Vor kurzem hat Google festgestellt, dass eine Zertifizierungsstelle (CA) geschmiedete Zertifikate für Google-Domains ausgestellt wurde. Dies kompromittiert die Abhängigkeit von der Lieferung von Layer Safety (TLS) sowie sicheres HTTP (HTTPS), wodurch der Inhaber der geschmiedeten Zertifikate einen MAN-In-the-Middle-Angriff ermöglicht.
Um zu bestätigen, dass die Website, die Sie audruckenden, eigentlich ist, dass sie wirklich ein Versicherungsanspruch ist, stellt Ihr Browser sicher, dass das vom Server angegebene Zertifikat von einem vertrauenswürdigen CA unterzeichnet wurde. Wenn jemand ein Zertifikat von einer Zertifizierungsstelle anfordert, müssen sie die Identität der Person bestätigen, die die Anfrage macht. Ihr Browser sowie das Betriebssystem haben ein Satz von schließlich vertrauenswürdigem CAS (als root CAS). Wenn das Zertifikat von einem von ihnen oder einem intermediären Intermediat herausgegeben wurde, damit sie vertrauen, hängen Sie von der Verbindung ab. Diese ganze Struktur von abhängig von der Trustkette wird als Trustkette bezeichnet.
Mit einem geschmiedeten Zertifikat können Sie einen Client überzeugen, dass Ihr Server wirklich ist.

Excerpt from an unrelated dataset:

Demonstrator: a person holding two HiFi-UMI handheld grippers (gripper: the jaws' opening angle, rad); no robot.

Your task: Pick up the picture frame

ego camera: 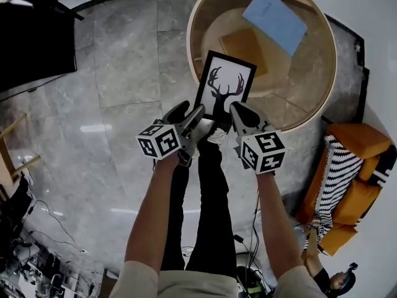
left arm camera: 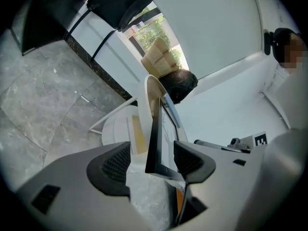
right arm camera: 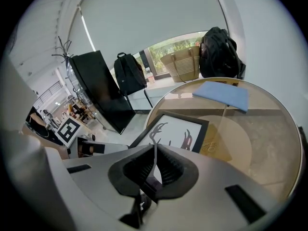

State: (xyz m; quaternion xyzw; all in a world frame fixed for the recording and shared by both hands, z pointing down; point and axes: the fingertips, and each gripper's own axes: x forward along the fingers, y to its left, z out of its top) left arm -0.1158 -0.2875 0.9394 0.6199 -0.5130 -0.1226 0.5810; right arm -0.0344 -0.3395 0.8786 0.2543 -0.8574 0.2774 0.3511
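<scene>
The picture frame (ego camera: 224, 85), black-edged with a deer silhouette on white, sits at the near side of the round counter (ego camera: 192, 30). Its lower edge is close to the pale wooden rim on the person's side. I cannot tell whether it rests on the glass top or is tipped up off it.

The right claw (ego camera: 239, 112) is at the frame's near right corner. In the right gripper view its pads (right arm camera: 168, 170) are drawn in to a thin slit and pinch that corner, and the rest of the frame (right arm camera: 175, 131) stretches away over the glass.

The left claw (ego camera: 188, 112) is at the frame's near left corner. In the left gripper view it stands wide, with the frame (left arm camera: 155, 129) edge-on between the pads. The frame is nearer the right pad (left arm camera: 188, 160) and well clear of the left one.

Beyond the frame the glass is bare as far as a tan square (ego camera: 243, 48) near the counter's middle. A blue folder (ego camera: 274, 20) lies at the far side, well apart from the frame and both claws.

To the left of the counter the grey stone floor (ego camera: 118, 79) is wide open, bounded by a black panel (ego camera: 37, 42) at the upper left. On the right an orange chair (ego camera: 353, 172) with a striped cushion stands just past the rim. The person's legs (ego camera: 208, 210) are directly below the claws, and one shoe (ego camera: 217, 135) is near the counter's edge.
</scene>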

Sie können diese einsetzen, um zwischen der Verbindung eines Clients sowie des tatsächlichen Google-Servers zu sitzen, der ihre Sitzung ablädt.
In diesem Fall tat ein Zwischen-CA genau das. Dies ist unheimlich, da er die Sicherheit untergräbt, die alle von uns vom Alltag für alle sicheren Transaktionen im Internet abhängen. Zertifikat-Pinning ist ein Werkzeug, das verwendet werden kann, um dieser Art von Angriff zu standzuhalten. Es funktioniert, indem er einen Halt mit einem bestimmten Zertifikat verbindet. Wenn sich ändert, wird die Verbindung nicht vertraut.
Die zentralisierte Natur von TLs funktioniert nicht, wenn Sie sich nicht auf die Behörden verlassen können. Leider können wir nicht.